EXERCISE DETAILS
Report the count of lines with "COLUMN" in the data below, and no other words.
--*--
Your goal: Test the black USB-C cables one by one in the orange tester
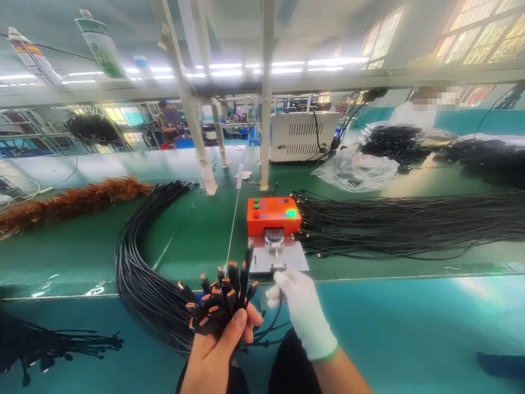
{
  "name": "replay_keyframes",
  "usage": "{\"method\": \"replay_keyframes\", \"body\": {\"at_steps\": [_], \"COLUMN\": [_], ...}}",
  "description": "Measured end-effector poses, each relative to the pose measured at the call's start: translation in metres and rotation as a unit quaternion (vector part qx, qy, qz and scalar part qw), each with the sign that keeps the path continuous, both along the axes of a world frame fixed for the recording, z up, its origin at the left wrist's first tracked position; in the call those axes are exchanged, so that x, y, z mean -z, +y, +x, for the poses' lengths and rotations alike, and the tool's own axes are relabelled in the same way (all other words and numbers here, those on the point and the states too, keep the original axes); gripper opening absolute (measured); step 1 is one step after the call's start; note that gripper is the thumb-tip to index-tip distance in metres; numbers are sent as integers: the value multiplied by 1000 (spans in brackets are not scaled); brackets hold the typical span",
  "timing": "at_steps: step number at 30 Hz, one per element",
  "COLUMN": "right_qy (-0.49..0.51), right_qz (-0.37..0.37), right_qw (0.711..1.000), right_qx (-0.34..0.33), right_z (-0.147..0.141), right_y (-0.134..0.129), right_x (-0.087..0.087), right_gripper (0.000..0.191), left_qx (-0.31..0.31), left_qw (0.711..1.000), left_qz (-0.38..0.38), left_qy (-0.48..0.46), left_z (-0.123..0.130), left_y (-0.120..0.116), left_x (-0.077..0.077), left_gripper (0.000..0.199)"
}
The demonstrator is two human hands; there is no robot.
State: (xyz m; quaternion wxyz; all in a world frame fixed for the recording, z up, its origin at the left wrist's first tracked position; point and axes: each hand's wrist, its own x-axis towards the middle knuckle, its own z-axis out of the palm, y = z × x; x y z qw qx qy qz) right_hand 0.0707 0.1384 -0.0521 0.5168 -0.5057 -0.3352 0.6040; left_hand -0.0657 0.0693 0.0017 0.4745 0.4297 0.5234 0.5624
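My bare left hand (229,339) is wrapped round a bunch of black USB cables (153,290). Their connector ends, with orange tips, fan upward above my thumb. The cable lengths curve away to the left over the table edge. My right hand (301,309), in a white glove, pinches a single black cable at the front of a metal plate (293,260). That cable's tip is at the plate's front edge, mostly hidden by my fingers. Behind the plate stands an orange tester box (273,215) with a green light lit, and a small round gauge (274,236) is mounted before it.
Many loose black cables (410,224) lie across the table to the right. A clear plastic bag (356,167) and a white metal case (301,137) sit behind. Brown bristly material (74,205) lies left. Metal posts (266,98) rise from the table. A person (416,112) is at the back right.
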Motion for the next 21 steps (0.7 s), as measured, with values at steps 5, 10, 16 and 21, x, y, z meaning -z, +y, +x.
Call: {"method": "replay_keyframes", "body": {"at_steps": [5, 10, 16, 21], "right_qy": [-3, -65, -442, -218], "right_qz": [1, -3, -9, 163], "right_qw": [1000, 996, 896, 960], "right_qx": [0, -65, -47, -68], "right_z": [-2, 7, 37, 17], "right_y": [2, -3, -24, -40], "right_x": [-1, 4, -7, -45], "right_gripper": [25, 20, 33, 25], "left_qx": [-18, 10, 36, 49], "left_qw": [1000, 1000, 999, 998], "left_qz": [-13, -20, -27, -37], "left_qy": [-19, 16, -18, -24], "left_z": [5, 4, 2, 5], "left_y": [3, 7, 7, 7], "left_x": [-4, 1, 7, 13], "left_gripper": [18, 20, 21, 20]}}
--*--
WRITTEN RESPONSE
2